• **Work to be completed**: Please output the listing that follows exactly, but keep all images out.

══ Raw data

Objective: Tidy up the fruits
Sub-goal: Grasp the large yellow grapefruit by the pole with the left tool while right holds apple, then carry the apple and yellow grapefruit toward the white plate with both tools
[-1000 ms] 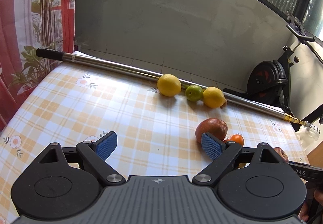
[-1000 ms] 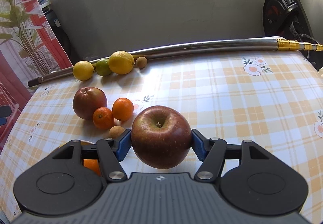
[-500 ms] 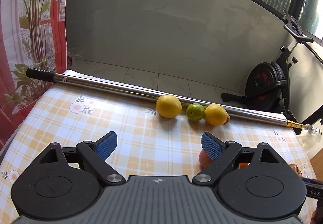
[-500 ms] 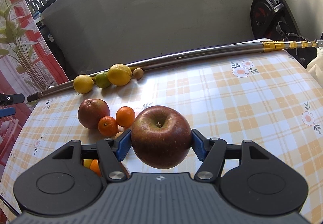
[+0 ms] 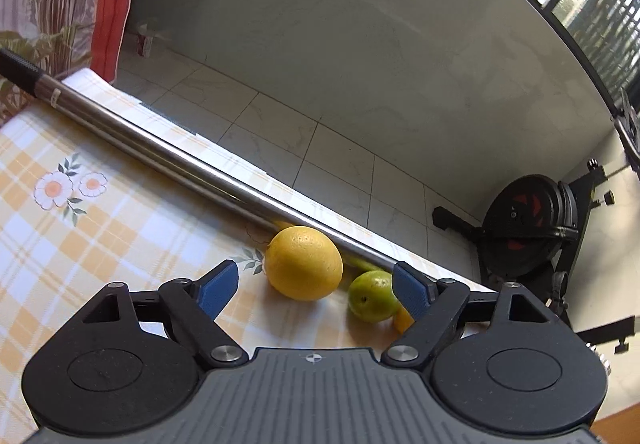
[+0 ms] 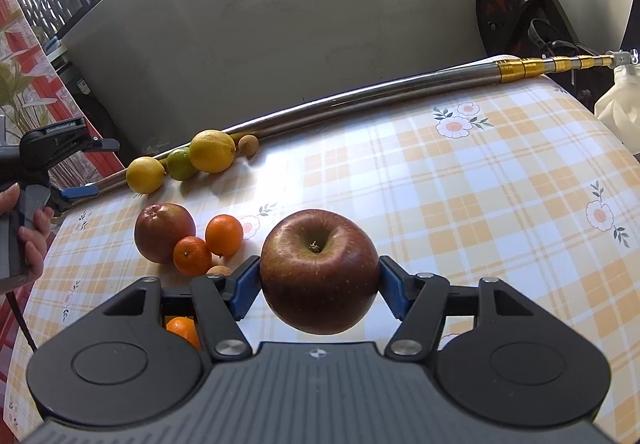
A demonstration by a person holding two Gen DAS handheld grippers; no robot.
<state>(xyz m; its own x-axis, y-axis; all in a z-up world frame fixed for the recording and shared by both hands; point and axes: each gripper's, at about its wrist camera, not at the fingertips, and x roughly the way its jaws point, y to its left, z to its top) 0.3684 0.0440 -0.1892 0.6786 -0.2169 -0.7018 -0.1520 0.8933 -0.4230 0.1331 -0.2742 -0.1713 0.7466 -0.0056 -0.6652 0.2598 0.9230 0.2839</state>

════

• **Answer space**:
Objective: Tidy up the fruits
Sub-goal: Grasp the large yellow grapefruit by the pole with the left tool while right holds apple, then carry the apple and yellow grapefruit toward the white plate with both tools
[-1000 ms] 
[-1000 ms] 
[-500 ms] 
[-500 ms] 
[+0 ms] 
[+0 ms] 
A demonstration by a person holding two Gen DAS handheld grippers; no robot.
<state>(xyz m; its own x-axis, y-axis; all in a z-up world frame fixed for the recording and shared by both hands; point and axes: each gripper's, at about its wrist camera, not at the fingertips, and x roughly the way its jaws point, y to its left, z to its top) 0.3684 0.0440 -0.1892 0.6786 -0.2169 -0.7018 -0.1520 0.8933 -0.4230 0.1331 -0.2742 -0.1713 0.7466 -0.0056 -0.6652 0.2598 0.9230 0.2839</state>

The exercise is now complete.